If Ichiro Kono, head of the Japan Sport Center (JSC), is replaced he would be the second official to lose his job over what has become an embarrassment for the government.

Kimito Kubo, a 58-year-old official in the sports ministry who headed a division overseeing construction of the stadium, would resign for personal reasons, the ministry said earlier on Tuesday.

Japanese Prime Minister Shinzo Abe decided earlier this month to go "back to zero" on the new stadium after estimated construction costs almost doubled to $2.1 billion due to a lax selection process.

Once Japan settles on a new plan, there will still be time to finish it before the Olympics, but the delay will leave several important matches for the 2019 Rugby World Cup without a venue.

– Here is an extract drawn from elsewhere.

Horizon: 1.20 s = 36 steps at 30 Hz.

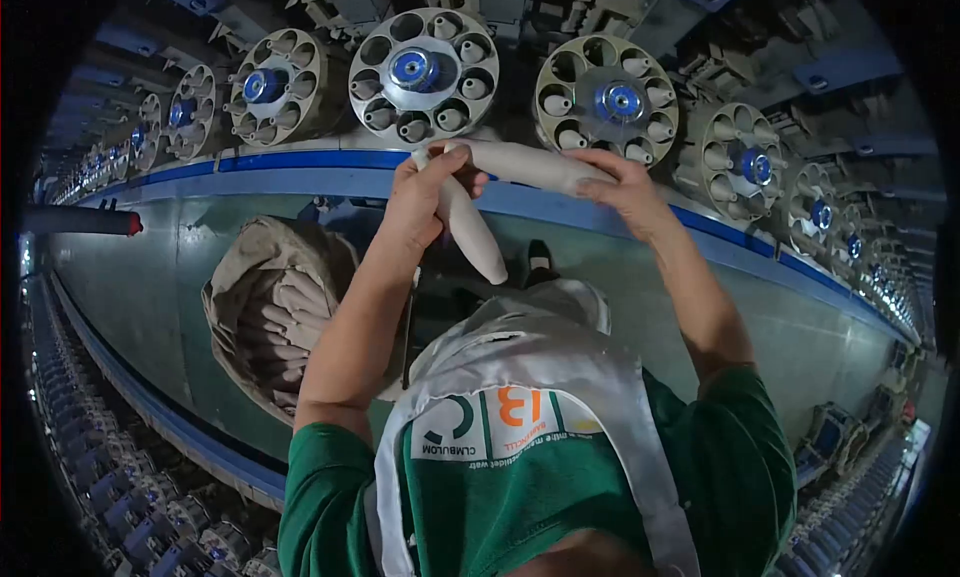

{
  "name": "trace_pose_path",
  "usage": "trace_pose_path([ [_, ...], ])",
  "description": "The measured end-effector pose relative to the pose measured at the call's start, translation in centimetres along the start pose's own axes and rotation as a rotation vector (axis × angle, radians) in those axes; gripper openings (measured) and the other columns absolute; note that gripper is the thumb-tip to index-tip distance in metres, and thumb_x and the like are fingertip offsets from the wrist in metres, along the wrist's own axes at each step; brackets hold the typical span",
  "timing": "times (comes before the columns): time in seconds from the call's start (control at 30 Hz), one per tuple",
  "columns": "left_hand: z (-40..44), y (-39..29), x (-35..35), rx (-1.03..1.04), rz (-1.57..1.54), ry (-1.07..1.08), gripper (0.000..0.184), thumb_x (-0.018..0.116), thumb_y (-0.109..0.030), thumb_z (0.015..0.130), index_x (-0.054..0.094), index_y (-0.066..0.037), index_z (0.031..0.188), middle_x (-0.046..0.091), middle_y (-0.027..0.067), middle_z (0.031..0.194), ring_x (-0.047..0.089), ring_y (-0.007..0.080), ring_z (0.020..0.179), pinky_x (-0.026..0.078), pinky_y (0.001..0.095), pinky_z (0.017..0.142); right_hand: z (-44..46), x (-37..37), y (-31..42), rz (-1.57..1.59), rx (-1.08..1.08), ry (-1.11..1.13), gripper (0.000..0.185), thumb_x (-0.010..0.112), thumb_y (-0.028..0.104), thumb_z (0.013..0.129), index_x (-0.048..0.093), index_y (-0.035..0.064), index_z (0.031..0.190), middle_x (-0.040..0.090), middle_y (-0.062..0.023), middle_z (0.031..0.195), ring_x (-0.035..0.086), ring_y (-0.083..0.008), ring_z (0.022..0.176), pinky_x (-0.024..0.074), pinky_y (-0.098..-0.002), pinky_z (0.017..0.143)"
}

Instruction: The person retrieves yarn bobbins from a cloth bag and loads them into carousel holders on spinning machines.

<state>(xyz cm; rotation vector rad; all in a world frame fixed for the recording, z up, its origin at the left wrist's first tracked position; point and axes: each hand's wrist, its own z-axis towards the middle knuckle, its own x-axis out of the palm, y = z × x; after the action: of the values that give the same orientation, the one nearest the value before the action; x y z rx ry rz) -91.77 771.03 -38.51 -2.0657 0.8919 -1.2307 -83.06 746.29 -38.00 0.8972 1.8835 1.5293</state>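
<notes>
My left hand (428, 192) is closed around a pale yarn bobbin (468, 227), which slants down to the right with its tapered end free. Its thumb and fingertips also meet the left end of a second yarn bobbin (525, 165). My right hand (622, 189) grips the opposite end of that second bobbin, thumb below and fingers above, so it lies almost level between both hands. Just beyond my hands stands a round bobbin magazine (413, 69) with a blue hub, several of its pockets holding bobbins. Whether a loose yarn end runs between my fingers, I cannot tell.
A cloth sack (228, 295) full of similar bobbins stands at my left. More round magazines (622, 99) line the machine behind a blue rail (330, 160). A dark bar with a red tip (132, 224) juts in from the left. Another machine row (120, 477) runs behind me.
</notes>
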Motion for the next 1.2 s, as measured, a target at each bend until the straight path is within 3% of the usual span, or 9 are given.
trace_pose_path([
  [0.13, 1.2, -0.5, 0.2, 0.131, 0.04, -0.062, 0.025, 0.062, -0.018, 0.083, 0.057, 0.002, 0.097, 0.063, 0.012, 0.084, 0.063, 0.0198, 0.072, 0.051, 0.0311, 0.067, 3.5, 1.2, -1.5, -0.232, -0.026, -0.053, 0.024, 0.066, 0.012, 0.082, 0.064, 0.0024, 0.103, 0.064, -0.0046, 0.097, 0.056, -0.008, 0.074, 0.0459, -0.0231, 0.066],
  [0.23, 2.9, -0.9, 1.0, 0.258, 0.06, -0.098, 0.027, 0.063, -0.018, 0.083, 0.057, 0.003, 0.099, 0.063, 0.0121, 0.087, 0.063, 0.0197, 0.075, 0.051, 0.0306, 0.07, 8.3, 1.3, -3.5, -0.173, -0.412, -0.261, 0.02, 0.065, 0.011, 0.082, 0.065, 0.0012, 0.1, 0.066, -0.0023, 0.091, 0.055, -0.0066, 0.071, 0.0452, -0.0216, 0.066],
  [0.57, 11.8, -0.8, 7.0, 0.5, 0.918, -0.13, 0.022, 0.069, -0.013, 0.08, 0.064, 0.002, 0.096, 0.065, 0.006, 0.086, 0.061, 0.0105, 0.072, 0.048, 0.0242, 0.063, 13.8, -3.1, -0.6, 0.85, -0.021, -0.401, 0.015, 0.058, 0.017, 0.089, 0.049, 0.0058, 0.086, 0.038, 0.0012, 0.057, 0.036, -0.0113, 0.049, 0.0421, -0.0296, 0.053],
  [0.73, 14.9, -1.7, 7.4, 0.313, 0.541, -0.016, 0.037, 0.071, -0.022, 0.079, 0.057, 0.0, 0.106, 0.063, 0.008, 0.082, 0.058, 0.0123, 0.065, 0.049, 0.0283, 0.058, 8.9, -8.7, 0.1, 0.493, -0.078, -0.565, 0.014, 0.057, 0.017, 0.089, 0.049, 0.0058, 0.086, 0.033, 0.0039, 0.054, 0.032, -0.0095, 0.045, 0.0392, -0.0311, 0.048],
  [0.8, 14.7, -2.5, 6.5, 0.221, 0.384, 0.023, 0.033, 0.068, -0.025, 0.082, 0.058, -0.001, 0.102, 0.062, 0.0082, 0.081, 0.057, 0.0133, 0.065, 0.048, 0.0286, 0.058, 7.8, -9.7, -1.0, -0.089, -0.101, -0.831, 0.012, 0.056, 0.017, 0.09, 0.052, 0.0061, 0.089, 0.043, 0.0001, 0.055, 0.039, -0.0104, 0.047, 0.0412, -0.0298, 0.049],
  [0.87, 14.3, -2.7, 5.4, 0.166, 0.342, 0.006, 0.031, 0.066, -0.026, 0.083, 0.058, -0.001, 0.1, 0.062, 0.009, 0.082, 0.057, 0.015, 0.067, 0.047, 0.0291, 0.059, 7.7, -10.7, -4.9, -0.504, -0.086, -0.857, 0.012, 0.061, 0.019, 0.085, 0.057, 0.0089, 0.091, 0.058, -0.0045, 0.075, 0.053, -0.0168, 0.066, 0.0453, -0.032, 0.063],
  [0.93, 14.0, -2.3, 3.4, 0.098, 0.246, -0.031, 0.028, 0.065, -0.024, 0.084, 0.059, -0.001, 0.098, 0.062, 0.0092, 0.082, 0.057, 0.0157, 0.067, 0.047, 0.0293, 0.058, 7.6, -10.3, -6.4, -1.214, -0.523, -0.72, 0.019, 0.067, 0.021, 0.078, 0.059, 0.0119, 0.092, 0.059, -0.0061, 0.102, 0.052, -0.026, 0.094, 0.0414, -0.0372, 0.082],
  [1.07, 11.8, -3.4, -0.4, 0.07, 0.156, -0.067, 0.025, 0.063, -0.023, 0.085, 0.06, 0.0, 0.094, 0.062, 0.0103, 0.082, 0.058, 0.0176, 0.063, 0.047, 0.0301, 0.057, 7.0, -7.6, -4.6, -1.13, -0.316, -0.884, 0.025, 0.072, 0.031, 0.069, 0.062, 0.0131, 0.083, 0.054, -0.0026, 0.112, 0.042, -0.0308, 0.11, 0.0322, -0.0461, 0.092],
  [1.2, 9.8, -6.4, -5.0, 0.059, 0.026, -0.133, 0.029, 0.06, -0.027, 0.087, 0.058, 0.002, 0.092, 0.059, 0.0101, 0.076, 0.056, 0.0175, 0.061, 0.048, 0.0324, 0.054, 6.3, -10.1, -8.2, -1.577, -0.036, -0.61, 0.03, 0.07, 0.029, 0.07, 0.062, 0.0097, 0.092, 0.056, -0.0058, 0.109, 0.043, -0.0315, 0.11, 0.034, -0.0469, 0.091],
])
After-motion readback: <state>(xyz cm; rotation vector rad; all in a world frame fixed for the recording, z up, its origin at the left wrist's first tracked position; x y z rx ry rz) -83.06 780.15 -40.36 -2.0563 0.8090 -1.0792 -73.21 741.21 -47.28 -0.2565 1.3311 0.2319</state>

Taro Kono, a ruling Liberal Democratic Party (LDP) lawmaker who is leading an investigation into the debacle, said on Thursday records show that over six meetings the JSC did not once discuss estimated construction costs.

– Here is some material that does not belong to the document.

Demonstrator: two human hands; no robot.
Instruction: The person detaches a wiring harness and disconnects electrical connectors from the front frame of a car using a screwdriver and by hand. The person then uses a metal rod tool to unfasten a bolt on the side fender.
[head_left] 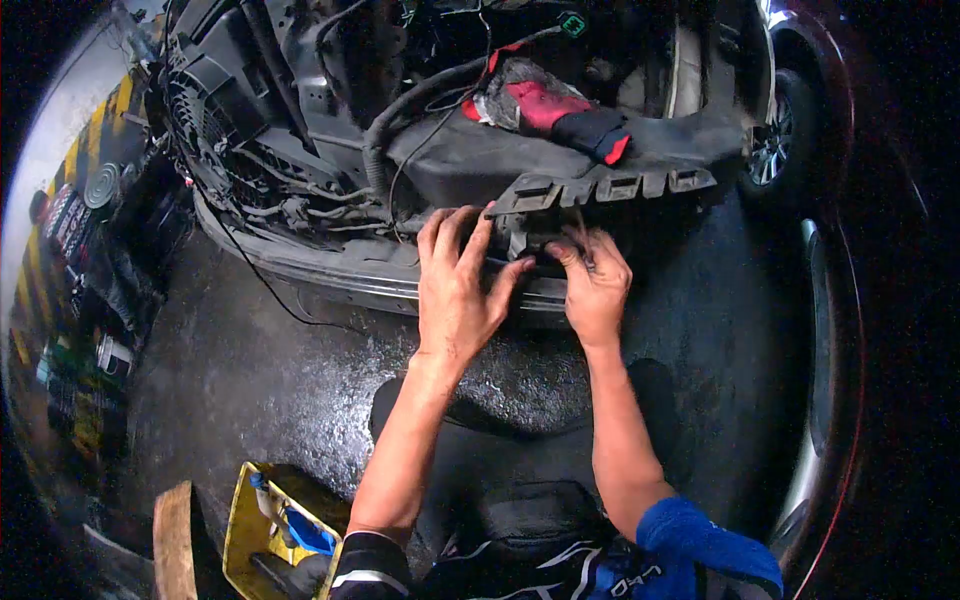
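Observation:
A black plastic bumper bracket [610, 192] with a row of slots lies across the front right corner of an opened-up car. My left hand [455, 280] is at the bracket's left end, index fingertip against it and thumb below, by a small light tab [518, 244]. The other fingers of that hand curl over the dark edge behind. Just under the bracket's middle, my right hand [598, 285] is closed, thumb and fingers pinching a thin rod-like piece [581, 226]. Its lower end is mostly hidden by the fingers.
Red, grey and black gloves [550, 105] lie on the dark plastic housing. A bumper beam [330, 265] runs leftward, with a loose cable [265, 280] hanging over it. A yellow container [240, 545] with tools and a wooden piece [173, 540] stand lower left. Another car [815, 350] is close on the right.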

The LDP's Kono, who is not related to the head of the JSC, also said the head of the sports association should be replaced.

Japan won the bid to host the Games in 2013 largely on its reputation for building and managing infrastructure, but failure to confirm how much the new stadium would actually cost has sparked public outrage and tarnished the government's reputation.

(Reporting by Takashi Umekawa; Writing by Stanley White; editing by Amlan Chakraborty)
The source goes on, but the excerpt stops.